→ **Required work**:
Please take the records that follow and repeat exactly the lines starting with the line with "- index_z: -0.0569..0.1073" and going on through the line with "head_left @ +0".

(Source data)

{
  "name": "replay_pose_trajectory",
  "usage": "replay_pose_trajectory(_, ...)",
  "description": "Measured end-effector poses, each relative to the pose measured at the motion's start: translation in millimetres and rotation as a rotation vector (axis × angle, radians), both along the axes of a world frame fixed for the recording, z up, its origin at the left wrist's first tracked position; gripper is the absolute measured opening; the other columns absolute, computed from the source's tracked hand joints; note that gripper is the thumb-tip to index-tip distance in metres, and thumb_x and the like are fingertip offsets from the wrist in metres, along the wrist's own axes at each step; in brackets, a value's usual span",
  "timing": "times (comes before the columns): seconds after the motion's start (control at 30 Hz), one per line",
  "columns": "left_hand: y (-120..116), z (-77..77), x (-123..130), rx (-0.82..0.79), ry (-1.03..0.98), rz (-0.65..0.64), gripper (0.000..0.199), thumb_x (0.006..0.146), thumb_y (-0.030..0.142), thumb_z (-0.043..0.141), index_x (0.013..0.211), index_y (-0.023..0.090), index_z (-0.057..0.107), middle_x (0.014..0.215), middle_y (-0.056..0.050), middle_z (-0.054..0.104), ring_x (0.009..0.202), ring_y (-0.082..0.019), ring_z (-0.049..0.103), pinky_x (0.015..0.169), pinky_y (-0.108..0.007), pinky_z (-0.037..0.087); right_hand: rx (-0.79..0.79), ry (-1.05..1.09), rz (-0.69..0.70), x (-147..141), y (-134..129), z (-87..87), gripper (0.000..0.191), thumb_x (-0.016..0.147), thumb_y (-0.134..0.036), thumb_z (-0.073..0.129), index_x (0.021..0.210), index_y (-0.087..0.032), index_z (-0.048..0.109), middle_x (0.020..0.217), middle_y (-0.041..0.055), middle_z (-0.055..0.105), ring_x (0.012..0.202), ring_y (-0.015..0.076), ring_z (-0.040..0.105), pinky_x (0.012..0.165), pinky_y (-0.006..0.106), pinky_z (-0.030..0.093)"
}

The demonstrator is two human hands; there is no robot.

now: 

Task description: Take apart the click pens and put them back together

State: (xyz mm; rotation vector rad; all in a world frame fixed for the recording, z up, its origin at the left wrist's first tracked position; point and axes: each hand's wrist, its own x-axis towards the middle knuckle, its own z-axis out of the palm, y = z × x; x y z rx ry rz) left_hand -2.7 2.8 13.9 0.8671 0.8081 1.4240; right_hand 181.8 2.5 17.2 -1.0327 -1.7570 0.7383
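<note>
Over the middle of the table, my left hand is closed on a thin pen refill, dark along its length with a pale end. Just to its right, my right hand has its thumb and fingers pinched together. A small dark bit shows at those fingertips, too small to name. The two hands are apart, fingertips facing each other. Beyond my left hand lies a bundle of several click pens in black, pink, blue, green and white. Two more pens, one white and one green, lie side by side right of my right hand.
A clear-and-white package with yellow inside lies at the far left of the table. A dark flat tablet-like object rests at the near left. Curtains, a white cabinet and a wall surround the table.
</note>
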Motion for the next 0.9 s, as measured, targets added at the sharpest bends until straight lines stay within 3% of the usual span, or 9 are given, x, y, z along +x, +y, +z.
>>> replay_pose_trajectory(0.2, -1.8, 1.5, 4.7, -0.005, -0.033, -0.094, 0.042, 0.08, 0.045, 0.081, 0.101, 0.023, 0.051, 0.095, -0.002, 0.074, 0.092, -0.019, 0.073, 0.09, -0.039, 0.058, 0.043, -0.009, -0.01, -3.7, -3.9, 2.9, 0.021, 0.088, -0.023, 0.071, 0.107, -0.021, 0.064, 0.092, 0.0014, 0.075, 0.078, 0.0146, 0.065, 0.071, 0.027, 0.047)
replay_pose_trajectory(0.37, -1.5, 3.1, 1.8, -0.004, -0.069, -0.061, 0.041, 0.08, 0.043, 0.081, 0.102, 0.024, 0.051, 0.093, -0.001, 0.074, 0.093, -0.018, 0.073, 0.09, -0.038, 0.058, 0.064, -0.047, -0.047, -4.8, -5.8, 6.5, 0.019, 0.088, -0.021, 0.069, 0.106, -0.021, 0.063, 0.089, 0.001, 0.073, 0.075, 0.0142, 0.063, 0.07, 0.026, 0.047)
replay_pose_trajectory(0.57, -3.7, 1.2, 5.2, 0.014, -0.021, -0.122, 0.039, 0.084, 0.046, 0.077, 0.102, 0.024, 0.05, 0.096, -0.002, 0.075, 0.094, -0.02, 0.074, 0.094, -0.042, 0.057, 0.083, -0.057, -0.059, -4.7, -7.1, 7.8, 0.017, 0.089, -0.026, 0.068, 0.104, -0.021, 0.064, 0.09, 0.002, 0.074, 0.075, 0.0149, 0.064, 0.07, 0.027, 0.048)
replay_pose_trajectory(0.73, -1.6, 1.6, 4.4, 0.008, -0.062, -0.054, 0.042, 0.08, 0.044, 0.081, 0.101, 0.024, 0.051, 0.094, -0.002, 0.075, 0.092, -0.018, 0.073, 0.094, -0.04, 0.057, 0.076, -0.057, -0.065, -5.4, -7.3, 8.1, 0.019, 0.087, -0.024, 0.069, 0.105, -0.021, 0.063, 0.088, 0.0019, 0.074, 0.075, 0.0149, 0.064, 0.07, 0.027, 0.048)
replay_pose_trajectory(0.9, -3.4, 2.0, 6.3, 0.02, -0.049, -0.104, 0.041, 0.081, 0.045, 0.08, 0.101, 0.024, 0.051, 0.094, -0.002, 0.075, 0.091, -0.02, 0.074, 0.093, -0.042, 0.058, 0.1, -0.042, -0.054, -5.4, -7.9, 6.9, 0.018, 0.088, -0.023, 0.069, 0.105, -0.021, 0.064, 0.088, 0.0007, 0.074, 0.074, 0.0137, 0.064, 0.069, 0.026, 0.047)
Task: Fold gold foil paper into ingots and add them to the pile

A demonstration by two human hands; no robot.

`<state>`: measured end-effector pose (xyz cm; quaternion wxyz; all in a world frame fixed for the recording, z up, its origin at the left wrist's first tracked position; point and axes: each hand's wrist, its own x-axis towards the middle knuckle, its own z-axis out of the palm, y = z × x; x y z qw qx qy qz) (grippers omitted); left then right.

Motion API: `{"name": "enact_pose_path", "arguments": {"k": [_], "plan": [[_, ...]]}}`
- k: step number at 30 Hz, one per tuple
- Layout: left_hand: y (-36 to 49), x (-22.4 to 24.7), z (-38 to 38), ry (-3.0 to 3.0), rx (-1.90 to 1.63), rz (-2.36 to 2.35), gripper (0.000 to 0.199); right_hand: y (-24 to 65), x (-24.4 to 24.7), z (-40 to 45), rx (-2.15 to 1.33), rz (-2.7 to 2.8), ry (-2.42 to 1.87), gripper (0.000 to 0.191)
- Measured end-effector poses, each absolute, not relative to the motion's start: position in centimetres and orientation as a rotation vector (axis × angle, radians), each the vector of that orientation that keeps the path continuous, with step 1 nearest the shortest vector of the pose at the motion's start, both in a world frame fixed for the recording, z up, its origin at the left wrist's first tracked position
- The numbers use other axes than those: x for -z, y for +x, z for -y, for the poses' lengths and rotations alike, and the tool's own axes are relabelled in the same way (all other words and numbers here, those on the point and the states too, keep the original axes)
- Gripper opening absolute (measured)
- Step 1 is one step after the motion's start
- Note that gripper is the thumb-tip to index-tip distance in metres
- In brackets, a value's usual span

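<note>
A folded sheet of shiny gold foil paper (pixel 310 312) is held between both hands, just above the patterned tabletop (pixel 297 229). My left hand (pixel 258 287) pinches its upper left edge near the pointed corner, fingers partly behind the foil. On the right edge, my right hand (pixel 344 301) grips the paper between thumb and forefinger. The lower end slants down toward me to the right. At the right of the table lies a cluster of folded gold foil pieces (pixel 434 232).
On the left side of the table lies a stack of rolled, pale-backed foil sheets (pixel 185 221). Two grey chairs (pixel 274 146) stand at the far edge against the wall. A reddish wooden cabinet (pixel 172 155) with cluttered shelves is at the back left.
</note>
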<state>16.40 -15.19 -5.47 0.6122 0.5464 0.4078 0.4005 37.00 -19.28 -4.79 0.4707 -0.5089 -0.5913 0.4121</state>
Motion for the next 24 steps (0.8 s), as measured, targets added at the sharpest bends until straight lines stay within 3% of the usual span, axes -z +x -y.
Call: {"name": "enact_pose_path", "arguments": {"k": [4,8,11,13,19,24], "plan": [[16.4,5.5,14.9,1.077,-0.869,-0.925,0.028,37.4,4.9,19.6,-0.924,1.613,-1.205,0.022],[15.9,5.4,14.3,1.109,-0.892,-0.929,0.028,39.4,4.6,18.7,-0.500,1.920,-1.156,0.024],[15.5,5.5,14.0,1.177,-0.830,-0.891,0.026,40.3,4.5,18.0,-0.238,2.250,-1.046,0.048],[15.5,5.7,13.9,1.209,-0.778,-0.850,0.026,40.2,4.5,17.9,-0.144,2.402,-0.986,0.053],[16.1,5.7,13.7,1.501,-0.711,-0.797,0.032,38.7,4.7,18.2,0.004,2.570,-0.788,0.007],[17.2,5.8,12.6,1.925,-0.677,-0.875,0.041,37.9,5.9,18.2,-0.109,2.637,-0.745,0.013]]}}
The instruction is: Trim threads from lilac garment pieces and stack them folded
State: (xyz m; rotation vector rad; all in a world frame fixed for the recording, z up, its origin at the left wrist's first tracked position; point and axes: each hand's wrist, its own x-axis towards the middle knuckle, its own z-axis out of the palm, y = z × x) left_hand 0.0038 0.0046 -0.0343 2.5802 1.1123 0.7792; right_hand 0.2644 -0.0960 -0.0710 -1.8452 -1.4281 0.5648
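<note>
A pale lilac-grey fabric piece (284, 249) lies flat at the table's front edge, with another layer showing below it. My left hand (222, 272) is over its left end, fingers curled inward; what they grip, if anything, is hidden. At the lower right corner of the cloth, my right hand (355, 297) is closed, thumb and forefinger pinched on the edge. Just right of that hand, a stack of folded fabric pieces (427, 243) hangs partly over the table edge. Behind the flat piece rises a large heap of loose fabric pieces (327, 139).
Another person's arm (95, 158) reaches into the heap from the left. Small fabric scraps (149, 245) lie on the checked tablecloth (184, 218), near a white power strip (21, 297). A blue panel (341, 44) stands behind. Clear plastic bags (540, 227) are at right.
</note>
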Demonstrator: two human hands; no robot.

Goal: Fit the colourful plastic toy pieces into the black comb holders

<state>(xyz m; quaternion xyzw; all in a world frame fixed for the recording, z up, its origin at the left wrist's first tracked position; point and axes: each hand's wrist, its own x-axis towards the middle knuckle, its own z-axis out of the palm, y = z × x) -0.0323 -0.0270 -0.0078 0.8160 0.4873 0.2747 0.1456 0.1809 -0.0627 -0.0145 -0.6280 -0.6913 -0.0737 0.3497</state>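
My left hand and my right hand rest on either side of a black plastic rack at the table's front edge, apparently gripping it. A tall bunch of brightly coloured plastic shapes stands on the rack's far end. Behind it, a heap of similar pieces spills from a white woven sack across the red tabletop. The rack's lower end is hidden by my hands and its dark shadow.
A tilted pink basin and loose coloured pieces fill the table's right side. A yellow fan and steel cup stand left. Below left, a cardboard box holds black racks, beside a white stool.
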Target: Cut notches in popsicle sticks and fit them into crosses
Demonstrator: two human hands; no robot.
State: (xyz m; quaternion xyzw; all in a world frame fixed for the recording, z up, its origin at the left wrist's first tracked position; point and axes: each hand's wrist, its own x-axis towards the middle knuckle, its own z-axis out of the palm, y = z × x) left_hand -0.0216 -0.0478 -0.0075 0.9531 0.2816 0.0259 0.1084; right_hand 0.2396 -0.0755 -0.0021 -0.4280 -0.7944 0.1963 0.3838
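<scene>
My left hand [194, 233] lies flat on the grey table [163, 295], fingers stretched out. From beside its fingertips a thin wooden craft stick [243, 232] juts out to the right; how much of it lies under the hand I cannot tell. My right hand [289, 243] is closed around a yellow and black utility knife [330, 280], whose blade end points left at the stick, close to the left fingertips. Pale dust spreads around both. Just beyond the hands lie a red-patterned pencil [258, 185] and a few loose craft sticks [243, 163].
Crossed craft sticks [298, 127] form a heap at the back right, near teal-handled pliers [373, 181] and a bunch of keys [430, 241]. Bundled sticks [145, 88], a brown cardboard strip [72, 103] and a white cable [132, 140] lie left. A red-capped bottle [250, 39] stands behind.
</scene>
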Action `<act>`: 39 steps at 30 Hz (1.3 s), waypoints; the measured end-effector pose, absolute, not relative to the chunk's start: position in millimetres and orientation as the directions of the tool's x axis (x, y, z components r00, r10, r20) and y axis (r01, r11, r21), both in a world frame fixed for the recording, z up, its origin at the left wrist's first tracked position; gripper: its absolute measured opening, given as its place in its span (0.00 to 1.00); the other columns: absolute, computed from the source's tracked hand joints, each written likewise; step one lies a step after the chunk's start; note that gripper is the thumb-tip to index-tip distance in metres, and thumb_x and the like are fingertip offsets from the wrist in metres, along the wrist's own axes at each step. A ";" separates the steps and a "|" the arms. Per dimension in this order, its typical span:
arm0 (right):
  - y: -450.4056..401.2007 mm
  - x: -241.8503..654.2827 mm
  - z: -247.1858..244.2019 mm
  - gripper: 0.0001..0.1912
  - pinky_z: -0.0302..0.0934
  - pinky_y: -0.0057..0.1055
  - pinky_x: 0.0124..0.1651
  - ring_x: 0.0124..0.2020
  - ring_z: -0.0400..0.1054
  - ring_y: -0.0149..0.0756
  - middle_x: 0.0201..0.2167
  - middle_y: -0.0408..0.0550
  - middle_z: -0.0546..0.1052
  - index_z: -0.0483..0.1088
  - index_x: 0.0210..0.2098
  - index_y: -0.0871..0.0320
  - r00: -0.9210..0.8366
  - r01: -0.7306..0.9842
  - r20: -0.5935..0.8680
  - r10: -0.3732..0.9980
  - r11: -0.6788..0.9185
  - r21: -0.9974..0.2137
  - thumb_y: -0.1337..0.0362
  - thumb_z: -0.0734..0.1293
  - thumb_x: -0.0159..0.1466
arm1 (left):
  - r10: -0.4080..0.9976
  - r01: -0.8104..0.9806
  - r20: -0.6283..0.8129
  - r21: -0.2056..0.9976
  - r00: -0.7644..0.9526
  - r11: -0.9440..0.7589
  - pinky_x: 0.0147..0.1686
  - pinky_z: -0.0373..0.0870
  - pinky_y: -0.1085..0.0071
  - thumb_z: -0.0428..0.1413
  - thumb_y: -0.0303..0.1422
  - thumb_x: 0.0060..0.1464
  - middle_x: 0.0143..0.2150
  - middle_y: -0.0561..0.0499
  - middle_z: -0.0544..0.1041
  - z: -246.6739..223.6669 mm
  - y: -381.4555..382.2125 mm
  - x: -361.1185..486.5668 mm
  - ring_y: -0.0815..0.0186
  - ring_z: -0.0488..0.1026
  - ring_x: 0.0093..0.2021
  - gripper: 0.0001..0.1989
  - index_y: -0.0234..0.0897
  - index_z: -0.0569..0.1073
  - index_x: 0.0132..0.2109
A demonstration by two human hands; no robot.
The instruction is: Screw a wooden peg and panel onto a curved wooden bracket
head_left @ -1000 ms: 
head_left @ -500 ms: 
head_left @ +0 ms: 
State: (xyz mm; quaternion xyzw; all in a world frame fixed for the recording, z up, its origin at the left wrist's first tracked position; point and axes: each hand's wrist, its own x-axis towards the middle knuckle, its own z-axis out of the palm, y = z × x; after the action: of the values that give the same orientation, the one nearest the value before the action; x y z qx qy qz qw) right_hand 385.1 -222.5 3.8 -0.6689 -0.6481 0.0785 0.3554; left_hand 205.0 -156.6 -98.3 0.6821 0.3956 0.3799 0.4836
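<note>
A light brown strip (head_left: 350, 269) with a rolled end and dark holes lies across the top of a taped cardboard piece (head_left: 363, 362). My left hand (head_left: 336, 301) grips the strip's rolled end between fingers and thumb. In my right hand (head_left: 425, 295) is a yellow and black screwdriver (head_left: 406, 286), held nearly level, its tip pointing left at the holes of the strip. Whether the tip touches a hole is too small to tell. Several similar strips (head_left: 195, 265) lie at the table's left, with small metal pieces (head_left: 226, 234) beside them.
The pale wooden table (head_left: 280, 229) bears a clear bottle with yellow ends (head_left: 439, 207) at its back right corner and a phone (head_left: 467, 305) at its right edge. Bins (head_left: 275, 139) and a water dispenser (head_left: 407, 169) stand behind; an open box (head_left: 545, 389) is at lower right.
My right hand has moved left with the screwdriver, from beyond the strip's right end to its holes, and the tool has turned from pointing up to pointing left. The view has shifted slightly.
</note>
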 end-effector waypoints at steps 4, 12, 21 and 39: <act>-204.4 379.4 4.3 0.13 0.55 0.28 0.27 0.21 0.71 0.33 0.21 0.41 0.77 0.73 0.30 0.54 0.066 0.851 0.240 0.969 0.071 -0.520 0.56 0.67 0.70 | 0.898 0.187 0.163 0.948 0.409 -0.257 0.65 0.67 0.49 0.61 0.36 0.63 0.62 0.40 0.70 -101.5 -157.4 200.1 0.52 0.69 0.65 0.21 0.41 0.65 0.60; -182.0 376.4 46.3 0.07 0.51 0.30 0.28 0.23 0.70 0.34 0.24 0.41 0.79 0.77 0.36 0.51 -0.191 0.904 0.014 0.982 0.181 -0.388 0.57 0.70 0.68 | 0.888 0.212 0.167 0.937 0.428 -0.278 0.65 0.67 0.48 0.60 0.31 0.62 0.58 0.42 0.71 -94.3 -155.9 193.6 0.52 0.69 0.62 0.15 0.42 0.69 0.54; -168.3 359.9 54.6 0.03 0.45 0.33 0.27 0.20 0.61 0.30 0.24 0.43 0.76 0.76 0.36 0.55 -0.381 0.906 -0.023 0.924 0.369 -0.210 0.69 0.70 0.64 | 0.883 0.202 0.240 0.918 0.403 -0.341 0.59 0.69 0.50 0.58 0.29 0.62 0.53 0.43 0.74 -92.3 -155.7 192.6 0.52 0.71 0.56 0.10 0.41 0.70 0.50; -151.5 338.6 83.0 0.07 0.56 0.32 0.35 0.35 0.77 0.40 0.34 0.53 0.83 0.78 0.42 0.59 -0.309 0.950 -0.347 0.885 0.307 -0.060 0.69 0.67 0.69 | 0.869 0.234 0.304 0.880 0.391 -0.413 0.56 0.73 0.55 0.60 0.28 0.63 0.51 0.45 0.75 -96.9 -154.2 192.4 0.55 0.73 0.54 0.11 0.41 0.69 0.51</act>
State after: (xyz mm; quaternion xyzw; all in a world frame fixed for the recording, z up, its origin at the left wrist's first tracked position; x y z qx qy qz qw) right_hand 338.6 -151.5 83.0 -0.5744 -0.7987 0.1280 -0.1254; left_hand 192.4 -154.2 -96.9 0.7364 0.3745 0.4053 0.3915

→ **Output of the exercise**:
  - index_z: -0.0569..0.1073
  - index_x: 0.0132..0.2109
A demonstration by two human hands; no robot.
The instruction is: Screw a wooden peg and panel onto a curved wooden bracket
head_left @ -1000 ms: 
head_left @ -500 ms: 
head_left @ +0 ms: 

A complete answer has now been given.